3. The issue started after the last update of Avast.

//Ulti..

Ulti

  • Guest
After some "further investigation" it seems that the latest Avast update (for me) being right before the problems started were merely a coincidence, however, uninstalling Avast did get me much more time between the reeboots.
The solution for me was anyhow to run sasser-removers, and getting updates from microsoft, not only those showing up on win-update.

//Ulti..

ps. Even though none of the sasser-removers found my systems infected, I've seen a few people being helped by running the removers anyway. Might be a good idea anyhow..
« Last Edit: May 03, 2004, 01:49:38 AM by Ulti »

10.5

  • Guest
You might take a look at this:  http://www.blackviper.com/AskBV/tech10.htm.  It came up when I was searching Google for this same problem.  I haven't tried it yet so I can't verify that it'll work.

owlman_1

  • Guest
Try using "Stinger" by Mcafee. Search A.V.E.R.T On Yahoo. It got Rid of Worm Sasser.B on the first Try. I Downloaded "Download Accelerator Plus"Because it has resume. It was shutting Down My Computer every few Minutes.
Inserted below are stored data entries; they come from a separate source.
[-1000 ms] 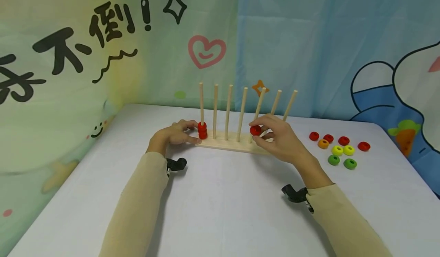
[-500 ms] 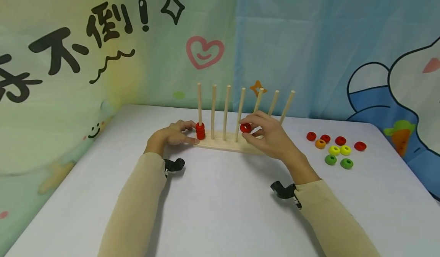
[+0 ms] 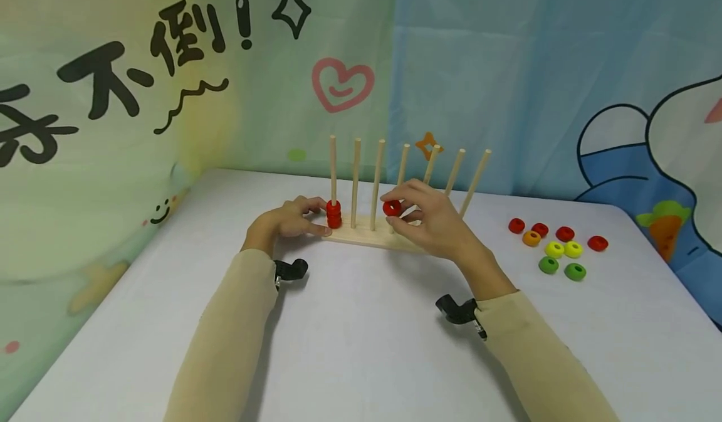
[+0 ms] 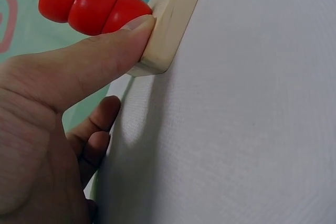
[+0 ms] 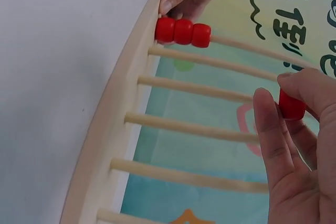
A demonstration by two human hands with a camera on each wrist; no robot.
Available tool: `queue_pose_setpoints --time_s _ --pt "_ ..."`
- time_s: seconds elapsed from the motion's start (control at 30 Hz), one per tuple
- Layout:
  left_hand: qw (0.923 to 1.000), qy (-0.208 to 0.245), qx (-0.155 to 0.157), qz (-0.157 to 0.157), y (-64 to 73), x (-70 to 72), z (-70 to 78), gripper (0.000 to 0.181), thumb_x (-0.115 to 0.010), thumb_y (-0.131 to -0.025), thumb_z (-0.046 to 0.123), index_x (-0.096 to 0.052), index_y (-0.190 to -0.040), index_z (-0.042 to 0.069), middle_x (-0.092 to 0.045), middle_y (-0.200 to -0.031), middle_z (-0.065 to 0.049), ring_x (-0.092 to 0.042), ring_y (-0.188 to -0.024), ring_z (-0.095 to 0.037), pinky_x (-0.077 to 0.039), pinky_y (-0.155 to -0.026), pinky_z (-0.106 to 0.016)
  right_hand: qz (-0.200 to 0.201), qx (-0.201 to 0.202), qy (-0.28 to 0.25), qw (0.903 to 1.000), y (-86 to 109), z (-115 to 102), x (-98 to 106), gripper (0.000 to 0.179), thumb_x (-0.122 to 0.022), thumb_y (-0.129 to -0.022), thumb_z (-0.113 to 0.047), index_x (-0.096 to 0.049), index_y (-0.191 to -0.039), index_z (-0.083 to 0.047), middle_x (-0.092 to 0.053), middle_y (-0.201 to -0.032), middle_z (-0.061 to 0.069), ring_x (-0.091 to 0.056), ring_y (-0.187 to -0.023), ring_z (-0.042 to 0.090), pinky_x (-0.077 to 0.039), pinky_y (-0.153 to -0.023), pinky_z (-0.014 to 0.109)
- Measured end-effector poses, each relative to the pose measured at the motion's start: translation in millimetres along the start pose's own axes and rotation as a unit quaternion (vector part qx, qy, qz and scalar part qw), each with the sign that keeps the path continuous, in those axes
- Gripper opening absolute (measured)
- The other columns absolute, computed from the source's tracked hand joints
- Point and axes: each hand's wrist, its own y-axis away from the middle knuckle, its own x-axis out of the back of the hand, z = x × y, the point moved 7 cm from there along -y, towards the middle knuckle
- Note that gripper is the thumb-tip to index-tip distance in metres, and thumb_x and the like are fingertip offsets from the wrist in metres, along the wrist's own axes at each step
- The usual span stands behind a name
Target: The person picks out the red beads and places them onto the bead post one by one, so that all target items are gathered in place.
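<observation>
A wooden peg stand (image 3: 366, 239) with a row of upright pegs stands on the white table. Three red beads (image 4: 93, 8) are stacked on its leftmost peg. My left hand (image 3: 290, 219) holds the stand's left end, thumb on the front corner of the base right beside the lowest bead; its index fingertip is hidden in the left wrist view. My right hand (image 3: 431, 218) pinches another red bead (image 3: 392, 208) between thumb and fingers. That bead is raised above the base, in front of the middle pegs in the head view, its hole partly visible.
Right of the stand, loose beads lie on the table: several red beads (image 3: 565, 234), an orange bead (image 3: 531, 238), two yellow beads (image 3: 554, 249) and two green beads (image 3: 575, 272). A printed cloth backdrop (image 3: 468, 52) hangs behind the table (image 3: 361, 347).
My right hand has moved left along the pegs with the red bead, which has turned so its hole shows. My left hand stays at the stand's left end.
</observation>
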Motion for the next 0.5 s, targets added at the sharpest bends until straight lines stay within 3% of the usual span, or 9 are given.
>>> queue_pose_setpoints --time_s 0.2,0.5 --pt "1.0000 -0.003 -0.001 0.002 -1.2 -0.5 1.1 0.049 -0.075 -0.081 0.048 -0.057 -0.125 0.035 -0.043 -0.141 -0.004 -0.031 -0.131 -0.031 -0.028 -0.107 -0.060 -0.001 0.012 -0.019 0.9997 -7.1 -6 -6 0.033 -0.073 -0.085 0.001 -0.066 -0.116 -0.008 -0.059 -0.110 0.003 -0.064 -0.087 0.016 -0.058 -0.073 0.026" --pt "1.0000 -0.005 0.005 -0.002 -0.8 -0.4 0.9 0.050 -0.075 -0.081 0.048 -0.056 -0.126 0.035 -0.042 -0.142 -0.004 -0.031 -0.132 -0.031 -0.028 -0.107 -0.060 -0.007 0.014 -0.008 0.9998 -19.1 -14 -11 0.033 -0.071 -0.088 -0.003 -0.065 -0.119 -0.012 -0.059 -0.115 0.001 -0.064 -0.088 0.015 -0.057 -0.075 0.026"
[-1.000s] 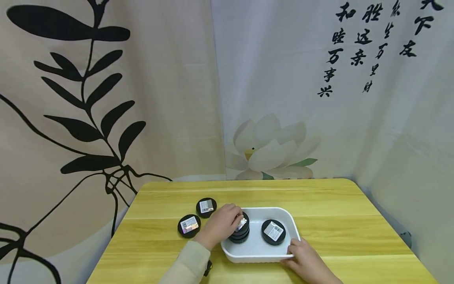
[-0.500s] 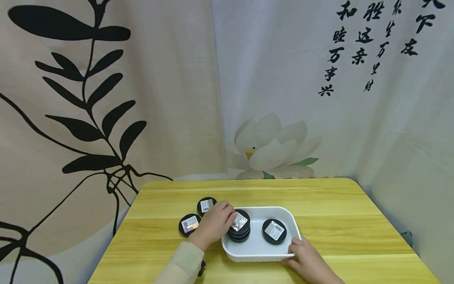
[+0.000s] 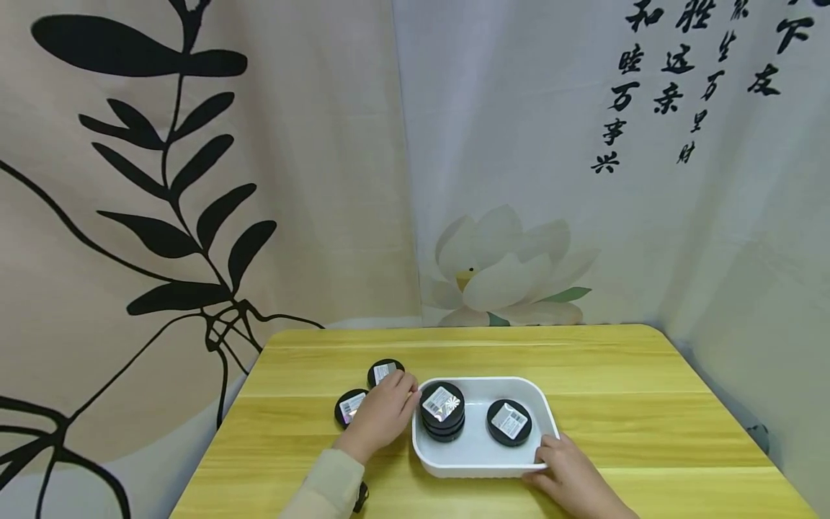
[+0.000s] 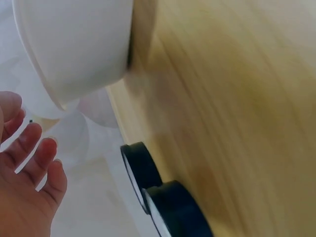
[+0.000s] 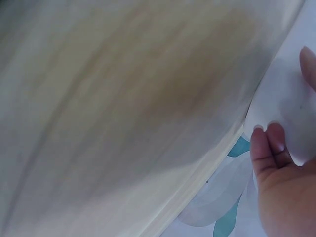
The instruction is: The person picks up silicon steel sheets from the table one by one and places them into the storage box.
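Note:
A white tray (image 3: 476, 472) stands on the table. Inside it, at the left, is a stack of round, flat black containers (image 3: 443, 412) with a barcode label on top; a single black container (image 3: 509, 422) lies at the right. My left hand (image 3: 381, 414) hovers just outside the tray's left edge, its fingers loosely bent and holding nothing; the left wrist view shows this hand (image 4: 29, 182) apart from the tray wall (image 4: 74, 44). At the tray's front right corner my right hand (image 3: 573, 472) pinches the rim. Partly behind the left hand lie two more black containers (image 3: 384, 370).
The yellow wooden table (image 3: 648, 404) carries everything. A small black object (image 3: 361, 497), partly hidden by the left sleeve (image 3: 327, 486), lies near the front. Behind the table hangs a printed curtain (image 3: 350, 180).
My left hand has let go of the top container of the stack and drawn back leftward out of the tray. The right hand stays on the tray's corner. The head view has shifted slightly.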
I shut Down My computer Before The Virus Did and Left It Off For About An Hour .Then Was able to Download "Stinger". :)
 Good Luck,
 owlman_1

Offline RejZoR

  • Polymorphic Sheep
  • Serious Graphoman
  • *****
  • Posts: 9406
  • We are supersheep, resistance is futile!
    • RejZoR's Flock of Sheep
This thing should help:
http://users.volja.net/razor256/downloads/AntiRPC_Batch.zip

This little batch script was used for MSBlast and i think it should work for Sasser too. Its so small that you can easily download it in second.
After you see count down timer,simply execute it and it should terminate that timer. After that get yourself a patch for this vulnerability.
Visit my webpage Angry Sheep Blog

Max M.Wachtel III

  • Guest
here is the workaround for the failed patch issued by MS-
" postings indicate
that the problem still exists on fully patched XP/2000 systems. A workaround is
to block ports 139/tcp and 445/tcp at the network perimeter to prevent attacks
from the Internet."
Also they arrested a german boy today for writing sasser see:
http://zdnet.com.com/2100-1106-5208655.html?tag=header.newsfeed
-max

lifespan

  • Guest
If you are capable of carrying out the above instructions in less than 1 minute I'm impressed.  :-* Otherwise the 1minute shutdown is probably hampering your attempts to follow the solid advice offered here.

To stop the machine from automatically shutting down.

  • Windows Key + R   (winkey is between ctrl and alt on left of spacebar)
  • type cmd in the Open box and click OK
  • at the command prompt type :
shutdown -a
  • press enter


Shutdowns should stop and you should be right to start removal.